Unsurprisingly, I feel alone and trapped.  And there's not really anyone to go to except my amazing fiancee who's already heard all of this multiple times and is probably sick of hearing it.  As much as she tries, I know she struggles with it and can't completely understand it.  I completely understand her struggle, but I can't pretend it isn't difficult for me that she does.  It doesn't help that today I learned about research methodology and participated in an in-class fake study.  It's stupid enough to begin with (this is a freshman-level class, and I already have a B.A.) but the moment our professor tells us to mark our gender, something broke inside of me.  I spent the rest of the class period unable to focus and left class angry.  Why?  How could she have known she would offend anyone by the little innocuous M and F categories?  What is it to her that there could be someone who doesn't feel they fit in either one?  But I refuse to believe that this is just MY problem, that I just need to "get over it."  I can't and I won't.
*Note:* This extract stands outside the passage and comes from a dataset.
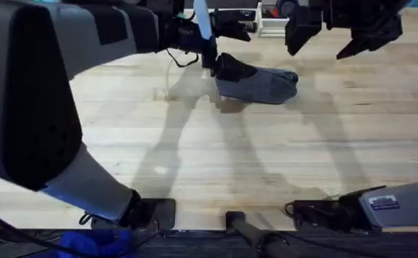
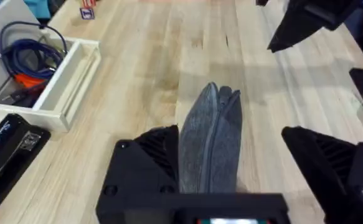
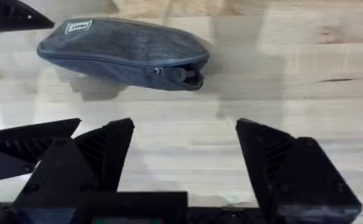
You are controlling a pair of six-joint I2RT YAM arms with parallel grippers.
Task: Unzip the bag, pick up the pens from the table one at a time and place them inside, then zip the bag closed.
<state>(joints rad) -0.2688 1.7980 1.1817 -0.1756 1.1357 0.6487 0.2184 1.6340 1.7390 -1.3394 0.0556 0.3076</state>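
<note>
One grey bag (image 1: 262,84) lies on the table (image 1: 216,158) toward its far edge, near the middle. The left gripper (image 2: 231,180) is at one end of the bag; its jaws are wide open around that end and not closed on it. The right gripper (image 3: 184,168) hangs just beside the bag, jaws wide open and empty. I judge that the zipping step is in hand. The zipper pull (image 3: 184,74) sits at the bag's end, so the next move needs one gripper to hold the bag and the other to catch the pull. I can count no pens on the table.

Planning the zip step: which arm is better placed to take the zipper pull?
Right. The left gripper sits open around the bag's near end, steadying it. The right gripper hangs open and free, facing the zipper pull at the exposed end.
</note>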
In part, that's why I started this blog.  It's a small act of spreading awareness, of bringing people together in understanding - or at least trying to understand.  I'm not the only one transforming, I want the world to transform, too.  Yes, I'm an idealist, but we have to start somewhere and I'm sick of just waiting around for other people to change of their own accord. 

So, LGBTQQIA - any letter at all, you are welcome here.  It's not much, but maybe we can turn it into something worthwhile.